Fighting back with venom
A view of Nongjing village, Guangxi Zhuang autonomous region. Photos by Zhang Li / China Daily and Provided To China Daily |
As China aims to eradicate poverty, residents of a rural pocket in the country's south breed scorpions for livelihood support
Amid the green vegetation on the outskirts of a small town in the Guangxi Zhuang autonomous region, a dirt track leads to a village in a valley, molded in karst landscape.
The Yao ethnic group is the dominant population in Nongjing and a few neighboring villages that are three hours or so by road from the autonomous region's capital Nanning. And while southern China is largely associated with affluence, some of its rural pockets have yet to ascend the development graph.
In Guangxi, 3.41 million people still live in poverty.
But Nongjing has recently found a fascinating way to enhance the livelihoods of its nearly 60 resident families - breeding scorpions.
As China seeks to end absolute poverty by 2020, such projects are expected to help the affected both have short-term earnings and build on entrepreneurial skills for later use.
China's poverty line is measured at the annual household income of 2,300 yuan ($335). By this 2010 standard, the country's impoverished population stands at 43.35 million, data show.
In March, the central government's work report said 12.4 million were lifted out of poverty last year. Financial aid for poverty reduction programs has exceeded 100 billion yuan.
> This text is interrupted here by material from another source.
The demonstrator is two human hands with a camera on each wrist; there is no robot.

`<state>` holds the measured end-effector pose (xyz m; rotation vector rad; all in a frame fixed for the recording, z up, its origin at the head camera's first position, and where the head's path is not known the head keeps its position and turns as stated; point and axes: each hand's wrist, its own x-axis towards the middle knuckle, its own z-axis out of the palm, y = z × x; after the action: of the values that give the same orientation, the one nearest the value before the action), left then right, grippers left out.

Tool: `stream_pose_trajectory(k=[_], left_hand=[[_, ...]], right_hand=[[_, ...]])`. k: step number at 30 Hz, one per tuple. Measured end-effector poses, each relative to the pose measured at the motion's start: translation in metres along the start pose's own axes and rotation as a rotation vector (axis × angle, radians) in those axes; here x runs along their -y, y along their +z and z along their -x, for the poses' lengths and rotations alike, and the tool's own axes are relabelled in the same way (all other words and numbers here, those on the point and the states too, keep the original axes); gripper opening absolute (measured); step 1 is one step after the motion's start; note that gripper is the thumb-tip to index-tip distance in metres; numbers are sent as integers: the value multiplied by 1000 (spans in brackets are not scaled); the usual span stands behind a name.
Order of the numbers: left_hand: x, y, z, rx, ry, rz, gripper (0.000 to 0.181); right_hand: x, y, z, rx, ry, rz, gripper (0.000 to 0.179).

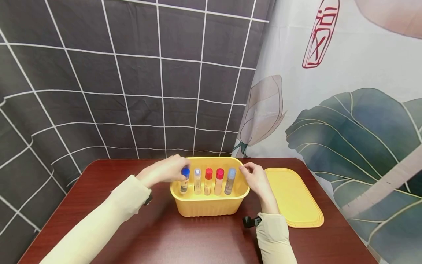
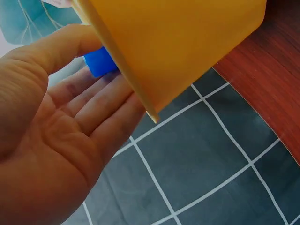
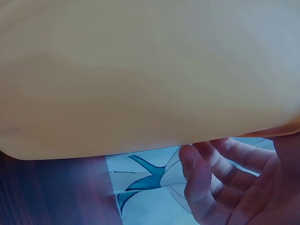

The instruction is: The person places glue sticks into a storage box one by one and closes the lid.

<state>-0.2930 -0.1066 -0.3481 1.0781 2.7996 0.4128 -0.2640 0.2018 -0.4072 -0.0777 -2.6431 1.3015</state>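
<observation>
A yellow plastic tub [image 1: 207,208] stands on the table, with several slim clear tubes upright in a row inside. My left hand [image 1: 167,169] reaches over the tub's left rim and pinches the blue cap of the leftmost tube [image 1: 184,186]. In the left wrist view that blue cap [image 2: 100,62] shows between thumb and fingers, the rest hidden behind the tub wall. Beside it stand a pale-capped tube [image 1: 197,183], two red-capped tubes [image 1: 208,183] and a grey-blue-capped tube [image 1: 229,182]. My right hand [image 1: 258,179] grips the tub's right rim with bent fingers.
A flat yellow lid [image 1: 293,198] lies on the dark red table [image 1: 184,242] to the right of the tub. Behind the table hang a dark grid-patterned cloth [image 1: 132,80] and a white cloth with lotus prints [image 1: 280,47]. A black strap device [image 1: 251,222] sits at the right wrist.
</observation>
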Motion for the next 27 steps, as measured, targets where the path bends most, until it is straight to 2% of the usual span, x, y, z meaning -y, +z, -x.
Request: stream_pose_trajectory(k=[8,15,27], left_hand=[[-7,4,-7,78,-55,-11,17],[-5,5,-12,92,-74,-31,17],[-5,2,-16,98,-72,-7,20]], right_hand=[[2,0,1,14,23,-6,26],[3,0,1,7,9,-8,25],[2,0,0,5,11,-8,25]])
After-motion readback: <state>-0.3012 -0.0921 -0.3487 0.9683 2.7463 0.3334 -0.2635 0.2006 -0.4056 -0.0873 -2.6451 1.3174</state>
Hu Angang, an influential economist from Tsinghua University, says China is meeting poverty reduction targets ahead of its Five-Year Plan schedules. He predicts that by the end of the decade, households in the country will be identified for assistance on the basis of their minimum insurance coverage.
Nongjing's scorpion farm, established with a government fund of 1 million yuan in September, now employees 10 locals on a full-time basis and several others for part-time work, including four women, Qiu Xiaojun, a 34-year-old civil servant, says. He has been deputed by the Guangxi government to oversee daily operations at the site.
"Once trained a person can earn between 2,000 and 3,000 yuan a month here," Qiu says. "We are providing the villagers with an income source as well as technical knowledge so that they can set up their own businesses in future."
Lan Tianting, a local, works at the farm, where scorpions are bred as part of Guangxi's poverty alleviation program. |
Pharma and food
More than 2,000 people live across 10 villages in the vicinity. The residents raise pigs or poultry and grow corn mostly for personal consumption as they have little access to markets from such a remote area. Besides, the topography allows crop farming only to an extent and groundwater availability is scarce.
In Nongjing, Mesobuthus martensii, aka Manchurian scorpion, is among the main varieties bred artificially. Found in China and other parts of East Asia, where moisture levels are sufficient, a full-grown arachnid is 6 centimeters long and has sharp pincers and a deadly telson.
A female is usually larger than a male and natural breeding can take two years. But the process is completed in a few months on the village farm.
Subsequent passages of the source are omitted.